IV. BÖLGE ADLİYE MAHKEMESİ KARARI
Bölge Adliye Mahkemesince, bütün işlemlerin bizzat davacı tarafından yapıldığı, şubeden çektiği parayı yine kendisinin üçüncü kişilere teslim ettiği, bu iş ve eylemlerde davalı bankanın hiç bir dahlinin bulunmadığı, davalıya her hangi bir kusur izafe edilemeyeceği, her ne kadar davacının 1945 doğumlu (olay tarihinde 71 yaşında), yaşlı olduğu, banka çalışanlarının işlemi sorgulaması gerektiği ileri sürülmüşse de, banka çalışanlarının böyle bir mükellefiyetinin bulunmadığı, davalının kusuruyla davacının bilgilerinin ele geçirildiği ve davacının da bunun sonucunda zarar gördüğü hususunun ispatlanamadığı, davacının davalıdan teminini talep ettiği bilgilerin de, olayın oluş tarzı itibariyle davalı açısından illiyet bağının bulunmaması sebebiyle sonucu etkilemeyeceği gerekçesiyle davacı vekilinin istinaf başvurusunun esastan reddine karar verilmiş, karar davacı vekilince temyiz edilmiştir.
V. TEMYİZ İNCELEMESİ
1. Uyuşmazlık ve Hukuki Nitelendirme
Dava, alacak ve manevi tazminat istemine ilişkindir.
2. İlgili Hukuk
6100 sayılı Hukuk Muhakemeleri Kanunu’nun (6100 sayılı Kanun) 369 uncu maddesinin birinci fıkrası ile 370 ve 371 inci maddeleri.
3. Değerlendirme
Yapılan yargılama ve saptanan somut uyuşmazlık bakımından uygulanması gereken hukuk kuralları gözetildiğinde İlk Derece Mahkemesince verilen kararda bir isabetsizlik olmadığının anlaşılmasına göre yapılan istinaf başvurusunun 6100 sayılı Kanun'un 353 üncü maddesinin birinci fıkrasının (b) bendinin (1) numaralı alt bendi uyarınca Bölge Adliye Mahkemesince esastan reddine ilişkin kararın usul ve yasaya uygun olduğu kanısına varıldığından Bölge Adliye Mahkemesi kararının onanmasına karar vermek gerekmiştir.

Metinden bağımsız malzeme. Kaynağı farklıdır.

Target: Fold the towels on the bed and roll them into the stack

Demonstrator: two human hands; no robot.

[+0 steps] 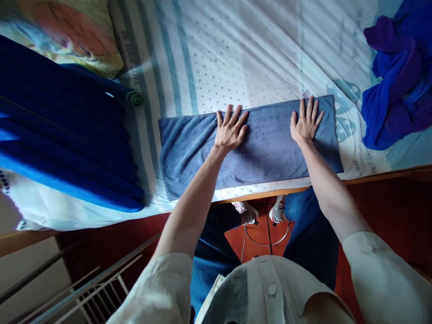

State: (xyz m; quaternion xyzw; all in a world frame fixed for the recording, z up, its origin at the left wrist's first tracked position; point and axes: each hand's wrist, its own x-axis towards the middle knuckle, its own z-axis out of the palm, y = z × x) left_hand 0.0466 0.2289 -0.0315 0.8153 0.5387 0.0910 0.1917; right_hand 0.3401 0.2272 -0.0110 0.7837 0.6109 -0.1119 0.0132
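Note:
A grey-blue towel (266, 148) lies folded into a long strip across the near edge of a mattress (243, 54). My left hand (231, 129) rests flat on the towel's middle, fingers spread and open. My right hand (305, 122) lies flat on the towel near its right end, fingers stretched out toward the far edge. Neither hand holds anything.
A stack of dark blue folded cloth (64, 135) covers the mattress at the left, with a patterned pillow (67, 31) behind it. A crumpled blue and purple cloth (398, 81) lies at the far right. A metal rack (87, 288) stands at the lower left, by the wooden bed edge.

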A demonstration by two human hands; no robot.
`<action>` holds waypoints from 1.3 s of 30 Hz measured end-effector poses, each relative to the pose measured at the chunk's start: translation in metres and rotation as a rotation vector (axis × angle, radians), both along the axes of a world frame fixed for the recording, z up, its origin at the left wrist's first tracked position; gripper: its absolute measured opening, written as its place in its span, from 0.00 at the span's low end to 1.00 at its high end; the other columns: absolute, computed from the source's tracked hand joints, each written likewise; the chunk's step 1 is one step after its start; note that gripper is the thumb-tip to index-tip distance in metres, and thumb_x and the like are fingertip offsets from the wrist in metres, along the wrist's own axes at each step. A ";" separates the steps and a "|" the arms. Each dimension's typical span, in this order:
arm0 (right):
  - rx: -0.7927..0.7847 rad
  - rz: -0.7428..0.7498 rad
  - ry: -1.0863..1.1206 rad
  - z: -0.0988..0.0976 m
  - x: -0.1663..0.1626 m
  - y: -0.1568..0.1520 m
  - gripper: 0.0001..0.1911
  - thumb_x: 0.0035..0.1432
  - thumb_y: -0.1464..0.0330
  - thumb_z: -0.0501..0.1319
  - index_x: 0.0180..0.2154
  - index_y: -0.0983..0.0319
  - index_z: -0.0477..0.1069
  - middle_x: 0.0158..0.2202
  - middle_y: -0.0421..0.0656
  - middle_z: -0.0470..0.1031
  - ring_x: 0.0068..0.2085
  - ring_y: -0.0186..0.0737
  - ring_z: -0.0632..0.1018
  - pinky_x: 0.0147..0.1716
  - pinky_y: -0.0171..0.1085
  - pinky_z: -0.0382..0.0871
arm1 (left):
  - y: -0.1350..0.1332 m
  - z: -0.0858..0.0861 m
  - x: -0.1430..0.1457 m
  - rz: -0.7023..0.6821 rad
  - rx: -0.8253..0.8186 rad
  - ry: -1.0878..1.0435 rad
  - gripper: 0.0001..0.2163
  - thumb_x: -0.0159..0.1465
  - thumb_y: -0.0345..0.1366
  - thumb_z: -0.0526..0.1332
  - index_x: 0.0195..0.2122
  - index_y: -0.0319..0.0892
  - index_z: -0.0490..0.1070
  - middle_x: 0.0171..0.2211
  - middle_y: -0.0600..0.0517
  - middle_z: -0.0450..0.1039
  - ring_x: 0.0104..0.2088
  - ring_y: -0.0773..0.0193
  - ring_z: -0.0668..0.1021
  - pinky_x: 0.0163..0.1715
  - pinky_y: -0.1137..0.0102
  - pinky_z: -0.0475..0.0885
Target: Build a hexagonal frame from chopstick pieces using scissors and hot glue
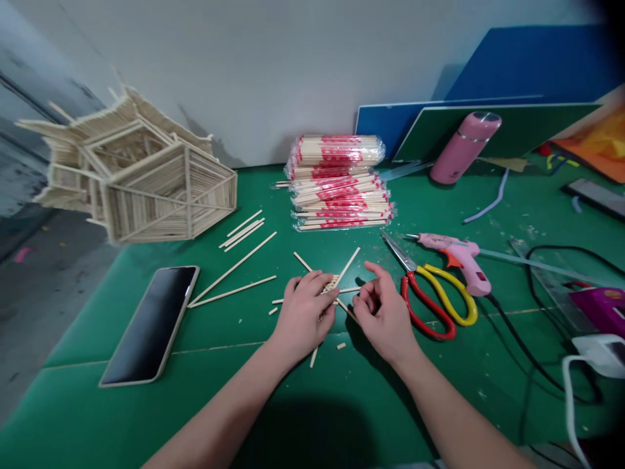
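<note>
Your left hand point(303, 316) holds one star of crossed sticks point(333, 283) at its middle, with the fingers bent over it, on the green table point(97, 423). Your right hand point(383, 316) is half curled beside one stick end; I cannot tell if it pinches this. Around lie two cut pieces point(341, 346), one pair of scissors point(401, 253), one glue gun point(461, 249), one phone point(149, 326) and two long loose sticks point(232, 268).

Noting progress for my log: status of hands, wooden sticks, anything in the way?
Left hand over crossed, pale wooden sticks, fingers touching them. Right hand beside them, grip unclear. Metal scissors with red and yellow handles close by right hand.
</note>
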State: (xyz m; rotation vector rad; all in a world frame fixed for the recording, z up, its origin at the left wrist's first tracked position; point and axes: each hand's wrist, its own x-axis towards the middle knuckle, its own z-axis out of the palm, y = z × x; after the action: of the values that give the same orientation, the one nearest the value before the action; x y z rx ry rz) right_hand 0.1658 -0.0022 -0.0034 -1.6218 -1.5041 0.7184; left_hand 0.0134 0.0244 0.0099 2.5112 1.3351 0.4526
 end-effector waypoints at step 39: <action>0.034 -0.071 0.127 0.001 -0.008 -0.001 0.15 0.51 0.66 0.56 0.42 0.62 0.60 0.24 0.36 0.63 0.23 0.31 0.66 0.24 0.32 0.64 | -0.001 0.001 -0.005 0.033 -0.098 -0.109 0.14 0.57 0.30 0.52 0.45 0.45 0.66 0.50 0.48 0.66 0.53 0.55 0.63 0.49 0.52 0.55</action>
State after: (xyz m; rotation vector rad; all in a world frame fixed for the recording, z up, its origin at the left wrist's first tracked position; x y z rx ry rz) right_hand 0.1582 -0.0036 -0.0024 -1.5664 -1.3545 0.7377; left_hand 0.0085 0.0232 0.0113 2.3534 1.3262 0.5102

VI. SONUÇ: Yukarda açıklanan nedenlerle, davacı vekilinin temyiz itirazlarının reddi ile Bölge Adliye Mahkemesince verilen kararın 6100 sayılı Kanun'un 370 inci maddesinin birinci fıkrası uyarınca ONANMASINA, aynı Kanun'un 372 nci maddesi uyarınca işlem yapılmak üzere dava dosyasının İlk Derece Mahkemesine, kararın bir örneğinin Bölge Adliye Mahkemesine gönderilmesine, 6502 sayılı Tüketicinin Korunması Hakkında Kanun'un 73 üncü maddesinin ikinci fıkrası gereğince Tüketici Mahkemelerinde tüketici tarafından açılan davalar harçtan muaf olduğundan, davacıdan harç alınmasına yer olmadığına, 05.12.2024 tarihinde kesin olarak oybirliğiyle karar verildi.